◆ **AIM OF THE EXERCISE**:
An exact reproduction of the listing, minus the pictures, is the required output.

◆ **AVAILABLE DATA**:
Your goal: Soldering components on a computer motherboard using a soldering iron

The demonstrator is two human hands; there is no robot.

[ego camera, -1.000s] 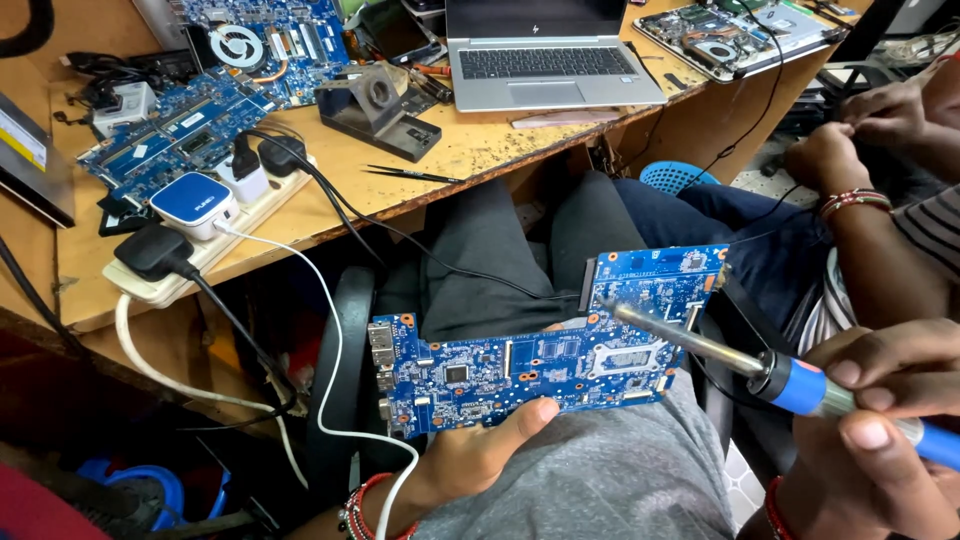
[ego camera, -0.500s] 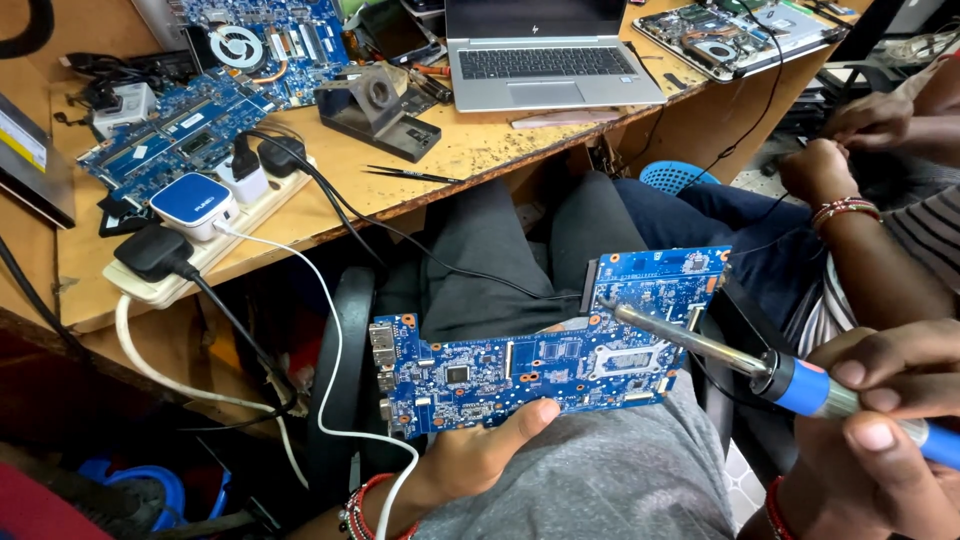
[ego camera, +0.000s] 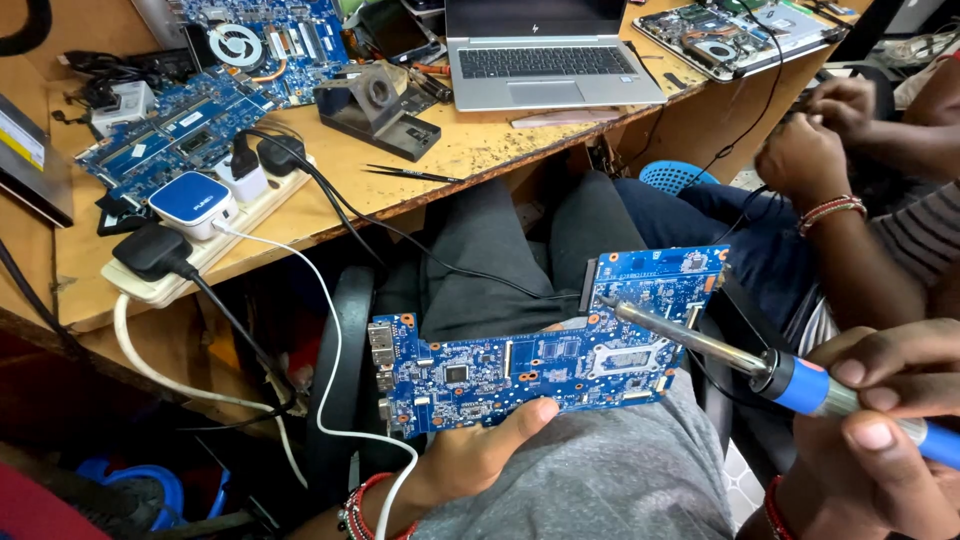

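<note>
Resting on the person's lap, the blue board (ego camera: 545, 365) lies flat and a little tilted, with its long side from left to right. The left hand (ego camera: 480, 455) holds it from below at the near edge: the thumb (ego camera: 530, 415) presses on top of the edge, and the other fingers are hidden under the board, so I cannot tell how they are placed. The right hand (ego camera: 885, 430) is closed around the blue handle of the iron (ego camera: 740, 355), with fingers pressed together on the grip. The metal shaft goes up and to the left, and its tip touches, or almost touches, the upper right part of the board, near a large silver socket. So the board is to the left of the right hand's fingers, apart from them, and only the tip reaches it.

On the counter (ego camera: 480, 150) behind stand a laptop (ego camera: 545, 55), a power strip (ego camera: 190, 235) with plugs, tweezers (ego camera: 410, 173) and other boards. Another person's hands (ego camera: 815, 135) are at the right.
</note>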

◆ **YOUR RESPONSE**:
Your goal: Soldering components on a computer motherboard using a soldering iron

The demonstrator is two human hands; there is no robot.

[ego camera, -1.000s] 
[ego camera, -0.500s] 
[ego camera, +0.000s] 

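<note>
Resting on the person's lap, the blue board (ego camera: 545, 365) lies flat and a little tilted, with its long side from left to right. The left hand (ego camera: 480, 455) holds it from below at the near edge: the thumb (ego camera: 530, 415) presses on top of the edge, and the other fingers are hidden under the board, so I cannot tell how they are placed. The right hand (ego camera: 885, 430) is closed around the blue handle of the iron (ego camera: 740, 355), with fingers pressed together on the grip. The metal shaft goes up and to the left, and its tip touches, or almost touches, the upper right part of the board, near a large silver socket. So the board is to the left of the right hand's fingers, apart from them, and only the tip reaches it.

On the counter (ego camera: 480, 150) behind stand a laptop (ego camera: 545, 55), a power strip (ego camera: 190, 235) with plugs, tweezers (ego camera: 410, 173) and other boards. Another person's hands (ego camera: 815, 135) are at the right.
</note>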

Nothing else is needed to complete the answer.